Zombies on the March
Electric Politics, 18 July 2011
Does anyone still remember the GOP of the chowder and marching society, Jell-O salads, Buicks, and cloth coats? Is it conceivable that a Republican could have written the following? —
“Should any political party attempt to abolish social security, unemployment insurance, and eliminate labor laws and farm programs, you would not hear of that party again in our political history. There is a tiny splinter group, of course, that believes you can do these things. Among them are H. L. Hunt (you possibly know his background), a few other Texas oil millionaires, and an occasional politician or business man from other areas. Their number is negligible and they are stupid.”
That was President Eisenhower, writing to his brother Edgar in 1954.
But the Republican Party of 2011 is not your grandfather’s GOP, not by a long shot. To be sure, the party always had its share of crackpots, like Robert K. Dornan or William E. Dannemeyer. But the crackpot outliers of two decades ago have become the vital center today: Steve King! Michele Bachman (now a leading presidential candidate as well)! Paul Broun! Patrick McHenry! Virginia Foxx! Louie Gohmert! The Congressional Directory now reads like a casebook of lunacy.

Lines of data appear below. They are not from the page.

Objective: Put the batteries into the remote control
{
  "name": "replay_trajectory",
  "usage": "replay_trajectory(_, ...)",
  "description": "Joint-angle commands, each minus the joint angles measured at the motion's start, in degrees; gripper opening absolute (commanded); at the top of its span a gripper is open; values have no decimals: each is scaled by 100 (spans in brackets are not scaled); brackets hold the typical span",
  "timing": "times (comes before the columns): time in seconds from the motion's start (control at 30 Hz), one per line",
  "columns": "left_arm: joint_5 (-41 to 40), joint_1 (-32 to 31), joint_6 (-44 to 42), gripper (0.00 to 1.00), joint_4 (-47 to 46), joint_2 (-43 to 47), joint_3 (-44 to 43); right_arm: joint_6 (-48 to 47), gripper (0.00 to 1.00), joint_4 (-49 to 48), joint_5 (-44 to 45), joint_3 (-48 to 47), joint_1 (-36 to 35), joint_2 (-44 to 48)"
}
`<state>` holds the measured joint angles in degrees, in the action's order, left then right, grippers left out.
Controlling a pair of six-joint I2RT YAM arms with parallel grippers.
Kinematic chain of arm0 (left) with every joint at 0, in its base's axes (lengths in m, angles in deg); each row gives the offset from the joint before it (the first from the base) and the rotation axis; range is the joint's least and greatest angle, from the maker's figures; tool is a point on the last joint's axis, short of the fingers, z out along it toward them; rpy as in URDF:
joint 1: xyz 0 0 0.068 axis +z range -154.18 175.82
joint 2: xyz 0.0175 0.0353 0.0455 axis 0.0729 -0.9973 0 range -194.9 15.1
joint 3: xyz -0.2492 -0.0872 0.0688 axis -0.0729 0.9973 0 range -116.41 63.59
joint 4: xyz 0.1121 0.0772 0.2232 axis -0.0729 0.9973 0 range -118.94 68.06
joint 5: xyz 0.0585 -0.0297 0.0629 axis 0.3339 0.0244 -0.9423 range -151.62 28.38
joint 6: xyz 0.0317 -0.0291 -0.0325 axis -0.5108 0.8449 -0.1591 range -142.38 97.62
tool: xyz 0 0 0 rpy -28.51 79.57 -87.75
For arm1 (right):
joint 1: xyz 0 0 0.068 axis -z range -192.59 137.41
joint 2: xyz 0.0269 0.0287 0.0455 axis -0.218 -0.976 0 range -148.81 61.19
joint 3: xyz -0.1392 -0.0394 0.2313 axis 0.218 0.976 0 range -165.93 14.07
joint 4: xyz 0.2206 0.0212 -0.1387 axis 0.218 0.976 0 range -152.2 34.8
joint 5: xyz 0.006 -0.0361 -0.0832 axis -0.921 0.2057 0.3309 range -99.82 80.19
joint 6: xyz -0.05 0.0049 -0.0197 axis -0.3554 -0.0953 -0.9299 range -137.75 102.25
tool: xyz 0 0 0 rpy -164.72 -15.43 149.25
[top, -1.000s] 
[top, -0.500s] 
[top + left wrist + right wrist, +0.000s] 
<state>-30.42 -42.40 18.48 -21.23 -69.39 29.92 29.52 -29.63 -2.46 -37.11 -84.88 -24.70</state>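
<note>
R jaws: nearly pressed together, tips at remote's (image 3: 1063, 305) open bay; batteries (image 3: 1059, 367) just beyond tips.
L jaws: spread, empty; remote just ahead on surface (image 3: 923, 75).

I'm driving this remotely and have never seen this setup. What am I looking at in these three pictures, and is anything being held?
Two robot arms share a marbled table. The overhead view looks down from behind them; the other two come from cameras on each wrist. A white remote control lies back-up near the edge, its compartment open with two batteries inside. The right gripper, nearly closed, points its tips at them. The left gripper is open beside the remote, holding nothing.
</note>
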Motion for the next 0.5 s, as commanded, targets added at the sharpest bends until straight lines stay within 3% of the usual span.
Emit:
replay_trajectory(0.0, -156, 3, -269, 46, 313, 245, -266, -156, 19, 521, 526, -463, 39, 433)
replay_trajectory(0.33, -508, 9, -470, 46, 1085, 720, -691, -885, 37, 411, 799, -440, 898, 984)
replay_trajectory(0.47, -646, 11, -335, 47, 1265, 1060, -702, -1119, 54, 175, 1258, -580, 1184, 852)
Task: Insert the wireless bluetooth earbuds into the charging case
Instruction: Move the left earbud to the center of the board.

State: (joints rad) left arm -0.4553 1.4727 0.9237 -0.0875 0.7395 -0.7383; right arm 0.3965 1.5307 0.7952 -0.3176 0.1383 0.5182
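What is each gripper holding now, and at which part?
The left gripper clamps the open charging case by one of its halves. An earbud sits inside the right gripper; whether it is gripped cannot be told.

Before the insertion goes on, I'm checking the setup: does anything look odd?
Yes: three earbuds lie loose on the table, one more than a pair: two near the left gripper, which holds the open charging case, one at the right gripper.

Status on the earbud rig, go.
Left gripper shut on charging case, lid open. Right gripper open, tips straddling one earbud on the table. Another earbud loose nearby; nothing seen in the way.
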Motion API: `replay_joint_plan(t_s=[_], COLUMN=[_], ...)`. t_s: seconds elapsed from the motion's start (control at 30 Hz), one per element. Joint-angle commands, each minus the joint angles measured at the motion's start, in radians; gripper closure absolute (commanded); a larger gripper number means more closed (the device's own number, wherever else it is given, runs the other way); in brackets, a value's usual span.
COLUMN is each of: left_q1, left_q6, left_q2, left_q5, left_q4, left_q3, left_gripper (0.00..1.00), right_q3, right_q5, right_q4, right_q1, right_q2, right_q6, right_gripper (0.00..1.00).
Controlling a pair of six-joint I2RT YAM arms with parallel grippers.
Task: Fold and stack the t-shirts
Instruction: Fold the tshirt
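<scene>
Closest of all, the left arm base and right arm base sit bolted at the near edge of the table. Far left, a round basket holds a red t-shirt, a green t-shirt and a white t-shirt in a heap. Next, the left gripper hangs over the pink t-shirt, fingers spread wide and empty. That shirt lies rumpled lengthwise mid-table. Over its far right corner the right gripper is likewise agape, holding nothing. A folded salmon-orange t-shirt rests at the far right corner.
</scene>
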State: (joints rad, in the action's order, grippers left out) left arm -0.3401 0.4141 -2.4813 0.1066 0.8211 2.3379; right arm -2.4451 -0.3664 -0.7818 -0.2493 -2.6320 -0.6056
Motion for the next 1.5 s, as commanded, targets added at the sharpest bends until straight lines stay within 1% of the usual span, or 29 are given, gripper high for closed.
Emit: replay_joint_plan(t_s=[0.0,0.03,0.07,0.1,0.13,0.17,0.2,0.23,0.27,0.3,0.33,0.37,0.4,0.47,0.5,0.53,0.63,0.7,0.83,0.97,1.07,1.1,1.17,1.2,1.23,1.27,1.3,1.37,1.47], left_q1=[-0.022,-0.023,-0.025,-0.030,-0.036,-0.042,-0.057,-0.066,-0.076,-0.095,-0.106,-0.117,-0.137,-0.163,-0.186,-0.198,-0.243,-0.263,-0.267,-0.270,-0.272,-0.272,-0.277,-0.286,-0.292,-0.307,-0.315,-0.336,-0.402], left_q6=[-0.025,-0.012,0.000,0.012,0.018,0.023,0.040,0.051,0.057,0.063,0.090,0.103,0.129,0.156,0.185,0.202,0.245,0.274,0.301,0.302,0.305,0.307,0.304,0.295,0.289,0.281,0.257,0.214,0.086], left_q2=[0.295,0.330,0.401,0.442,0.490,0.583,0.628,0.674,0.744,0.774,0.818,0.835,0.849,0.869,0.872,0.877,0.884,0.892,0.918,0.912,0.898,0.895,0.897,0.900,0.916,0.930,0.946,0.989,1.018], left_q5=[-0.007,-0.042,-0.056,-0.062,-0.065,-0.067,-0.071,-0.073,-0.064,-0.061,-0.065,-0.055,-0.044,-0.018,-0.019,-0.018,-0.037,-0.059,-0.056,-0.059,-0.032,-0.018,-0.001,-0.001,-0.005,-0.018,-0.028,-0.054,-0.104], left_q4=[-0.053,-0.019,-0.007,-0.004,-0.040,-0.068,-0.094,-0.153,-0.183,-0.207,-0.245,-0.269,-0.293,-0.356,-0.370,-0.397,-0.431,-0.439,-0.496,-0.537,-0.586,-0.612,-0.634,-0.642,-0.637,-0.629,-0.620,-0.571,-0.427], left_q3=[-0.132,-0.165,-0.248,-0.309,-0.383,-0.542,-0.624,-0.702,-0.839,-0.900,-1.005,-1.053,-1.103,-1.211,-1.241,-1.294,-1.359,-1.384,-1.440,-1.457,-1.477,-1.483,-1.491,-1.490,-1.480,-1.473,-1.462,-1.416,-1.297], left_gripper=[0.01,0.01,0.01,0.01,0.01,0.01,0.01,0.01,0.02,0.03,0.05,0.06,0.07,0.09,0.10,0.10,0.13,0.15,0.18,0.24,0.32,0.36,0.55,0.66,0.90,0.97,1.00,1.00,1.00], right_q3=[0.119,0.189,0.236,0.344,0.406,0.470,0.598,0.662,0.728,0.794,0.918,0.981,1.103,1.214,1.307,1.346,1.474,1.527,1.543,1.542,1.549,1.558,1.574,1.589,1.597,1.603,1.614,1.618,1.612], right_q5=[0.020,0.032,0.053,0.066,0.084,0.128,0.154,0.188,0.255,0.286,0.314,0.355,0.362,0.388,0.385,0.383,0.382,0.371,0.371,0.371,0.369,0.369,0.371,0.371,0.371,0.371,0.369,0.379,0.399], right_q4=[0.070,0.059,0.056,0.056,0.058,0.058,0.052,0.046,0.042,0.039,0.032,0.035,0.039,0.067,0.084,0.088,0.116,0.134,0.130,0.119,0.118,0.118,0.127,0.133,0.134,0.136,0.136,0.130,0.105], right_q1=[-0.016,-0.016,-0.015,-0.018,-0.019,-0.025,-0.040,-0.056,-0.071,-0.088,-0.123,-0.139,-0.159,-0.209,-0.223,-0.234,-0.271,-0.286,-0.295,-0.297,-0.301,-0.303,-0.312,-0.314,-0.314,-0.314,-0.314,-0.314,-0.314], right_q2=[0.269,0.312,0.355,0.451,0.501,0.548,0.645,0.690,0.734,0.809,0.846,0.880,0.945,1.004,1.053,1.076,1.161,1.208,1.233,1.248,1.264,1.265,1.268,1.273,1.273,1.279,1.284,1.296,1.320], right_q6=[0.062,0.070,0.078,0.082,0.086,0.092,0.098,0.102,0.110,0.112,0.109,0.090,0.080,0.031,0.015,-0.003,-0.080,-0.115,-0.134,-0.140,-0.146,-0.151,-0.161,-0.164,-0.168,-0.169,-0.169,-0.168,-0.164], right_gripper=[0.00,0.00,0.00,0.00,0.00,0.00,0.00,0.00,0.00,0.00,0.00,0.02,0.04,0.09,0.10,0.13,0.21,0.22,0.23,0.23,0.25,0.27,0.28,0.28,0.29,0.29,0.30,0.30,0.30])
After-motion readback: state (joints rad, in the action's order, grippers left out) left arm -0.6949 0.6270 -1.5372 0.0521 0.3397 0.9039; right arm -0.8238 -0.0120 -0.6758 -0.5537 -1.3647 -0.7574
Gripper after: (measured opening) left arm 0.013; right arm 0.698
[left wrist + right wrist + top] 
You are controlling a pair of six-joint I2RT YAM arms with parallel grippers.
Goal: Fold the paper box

The Republican Party of 2011 believes in three principal tenets (the rest of their platform is essentially window dressing):
1. They solely and exclusively care about their rich contributors, and have built a whole catechism on the protection and further enrichment of America’s plutocracy. Their caterwauling about deficit and debt is so much eyewash, intended to con the booboisie. Whatever else President Obama has accomplished (and many of his purported accomplishments are highly suspect), his $4-trillion deficit reduction package did perform the useful service of smoking out Republican hypocrisy. The GOP could not abide so much as a one-tenth of one percent increase on the tax rates of the Walton family (net worth: $86 billion) or the Koch brothers, much less a repeal of the carried interest rule that permits billionaire hedge fund managers to pay income tax at a lower effective rate than cops or nurses.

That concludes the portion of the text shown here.